I left Apple again in mid 2022. Being freshly unencumbered by conflicts of interest, the 10th anniversary seemed like a good time to break out the old Coolson’s code and polish it up for re-release!
This went remarkably smoothly. Just a few things to fix. A testament to Apple’s commitment to API compatibility really! That UIKit team knew what it was doing all these years I guess 😃.

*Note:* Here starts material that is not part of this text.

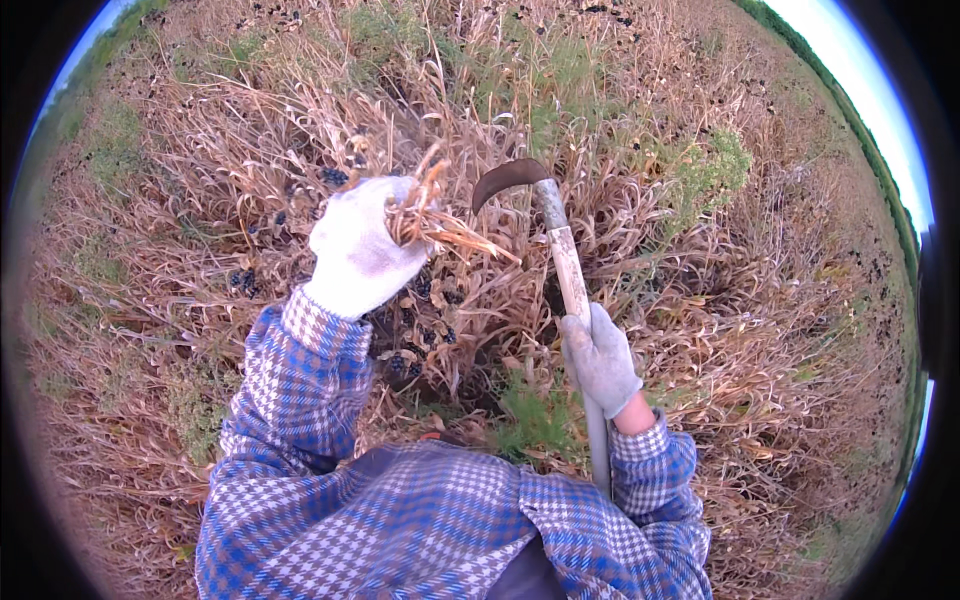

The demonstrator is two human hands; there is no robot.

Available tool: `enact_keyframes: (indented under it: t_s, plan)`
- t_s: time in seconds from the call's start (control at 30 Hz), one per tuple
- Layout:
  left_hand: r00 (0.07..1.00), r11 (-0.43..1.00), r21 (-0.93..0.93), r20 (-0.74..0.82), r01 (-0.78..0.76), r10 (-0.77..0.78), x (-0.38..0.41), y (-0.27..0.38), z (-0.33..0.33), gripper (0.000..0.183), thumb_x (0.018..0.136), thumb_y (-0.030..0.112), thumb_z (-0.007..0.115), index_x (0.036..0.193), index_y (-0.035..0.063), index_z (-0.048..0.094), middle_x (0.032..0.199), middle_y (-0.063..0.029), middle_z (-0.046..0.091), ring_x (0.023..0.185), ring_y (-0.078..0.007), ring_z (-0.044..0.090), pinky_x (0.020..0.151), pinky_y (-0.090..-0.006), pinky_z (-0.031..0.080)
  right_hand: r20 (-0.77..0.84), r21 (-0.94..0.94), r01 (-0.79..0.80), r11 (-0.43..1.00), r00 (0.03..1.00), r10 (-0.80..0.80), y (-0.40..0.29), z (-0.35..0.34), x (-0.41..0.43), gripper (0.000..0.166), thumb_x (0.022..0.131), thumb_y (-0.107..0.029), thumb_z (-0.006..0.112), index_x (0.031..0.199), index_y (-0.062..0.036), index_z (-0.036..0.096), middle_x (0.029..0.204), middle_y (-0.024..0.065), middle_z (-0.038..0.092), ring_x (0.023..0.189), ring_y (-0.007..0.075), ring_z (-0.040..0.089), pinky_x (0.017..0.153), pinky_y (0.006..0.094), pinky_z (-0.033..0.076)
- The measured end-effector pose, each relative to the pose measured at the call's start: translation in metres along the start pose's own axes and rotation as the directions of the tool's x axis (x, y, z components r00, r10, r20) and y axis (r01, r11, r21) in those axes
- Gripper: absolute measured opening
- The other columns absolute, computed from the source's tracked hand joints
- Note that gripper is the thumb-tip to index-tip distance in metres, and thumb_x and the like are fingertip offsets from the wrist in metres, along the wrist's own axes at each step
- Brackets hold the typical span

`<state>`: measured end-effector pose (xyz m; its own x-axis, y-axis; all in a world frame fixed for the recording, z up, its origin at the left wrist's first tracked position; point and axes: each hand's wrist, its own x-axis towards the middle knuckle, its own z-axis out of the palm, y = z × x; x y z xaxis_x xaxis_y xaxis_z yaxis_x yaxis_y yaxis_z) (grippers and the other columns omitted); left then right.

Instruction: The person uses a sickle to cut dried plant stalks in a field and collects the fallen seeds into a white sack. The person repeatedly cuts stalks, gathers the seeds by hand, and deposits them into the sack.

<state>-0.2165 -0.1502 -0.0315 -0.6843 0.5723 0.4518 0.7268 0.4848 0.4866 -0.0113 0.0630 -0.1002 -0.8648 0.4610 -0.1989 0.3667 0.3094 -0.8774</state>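
Observation:
My left hand [367, 247], in a white knit glove, is closed around a bundle of dry stalks [442, 225]. The stalks' pale ends point to the right, towards a sickle blade. Lower down on the right, my gloved right hand [602, 360] grips the long wooden handle [571, 274] of the sickle. Its dark, rusty curved blade [510, 177] sits at the top of a metal socket [550, 202], with the tip hooking left and down. The blade is apart from the bundle. Part of the handle passes behind my right hand and runs down beside my sleeve.
Dry, tan plants [712, 300] with curled leaves spread all around. Dark clustered seed heads [244, 282] lie among them below and left of my left hand. Green weeds [536, 416] grow near my body, and a feathery green plant [709, 176] stands to the right.

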Motion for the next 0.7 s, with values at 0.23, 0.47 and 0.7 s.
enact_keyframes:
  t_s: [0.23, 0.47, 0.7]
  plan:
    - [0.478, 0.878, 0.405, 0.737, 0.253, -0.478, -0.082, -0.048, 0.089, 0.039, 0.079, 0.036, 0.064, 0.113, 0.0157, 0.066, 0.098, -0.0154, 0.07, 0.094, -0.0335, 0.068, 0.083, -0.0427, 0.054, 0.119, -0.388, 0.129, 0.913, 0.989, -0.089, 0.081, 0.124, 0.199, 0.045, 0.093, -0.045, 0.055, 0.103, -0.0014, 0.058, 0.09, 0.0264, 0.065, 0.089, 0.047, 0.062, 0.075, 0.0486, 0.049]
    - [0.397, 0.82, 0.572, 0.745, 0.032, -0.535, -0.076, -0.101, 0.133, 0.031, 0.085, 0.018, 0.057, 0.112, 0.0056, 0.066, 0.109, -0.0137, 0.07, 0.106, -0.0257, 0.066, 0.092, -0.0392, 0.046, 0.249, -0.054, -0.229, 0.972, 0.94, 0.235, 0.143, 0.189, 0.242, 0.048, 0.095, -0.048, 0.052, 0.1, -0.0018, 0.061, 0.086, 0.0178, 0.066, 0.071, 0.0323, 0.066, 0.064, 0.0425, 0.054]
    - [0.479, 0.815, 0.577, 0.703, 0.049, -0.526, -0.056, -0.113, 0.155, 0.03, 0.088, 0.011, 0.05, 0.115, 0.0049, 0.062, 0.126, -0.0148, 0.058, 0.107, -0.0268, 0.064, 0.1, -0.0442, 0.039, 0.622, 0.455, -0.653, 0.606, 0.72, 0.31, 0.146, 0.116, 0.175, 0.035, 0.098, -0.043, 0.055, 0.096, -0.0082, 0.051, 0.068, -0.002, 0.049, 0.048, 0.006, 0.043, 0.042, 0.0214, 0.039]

All the art in Artisanal Chocolate Alphabet was wedded to the iPad’s old 4:3 screen, and I didn’t update that, so it still runs in 4:3 on iPad - but it does now also run on Apple Silicon Mac. For Pocket Pack, as well as updating it to run natively at any screen size (the only really difficult part of the process), I gave it the full Mac Catalyst treatment - it will run fully Mac native at any window size6. I am surprised how at-home it feels on Mac. A perfect ‘break time’ casual game.
We still love Coolson’s.
We’re pretty sure that Ice has now retired to Hawaii, where he runs a coffee shop or shirt factory or something. Not sure about Hannah and Otto. Our protagonist got a job more in line with their English degree - but during the pandemic started working from home and was just on video all day. It was exhausting. The hectic days at the chocolate factory looked pretty good right then. Pretty sure they’re looking for something more now. Wouldn’t a reunion be nice?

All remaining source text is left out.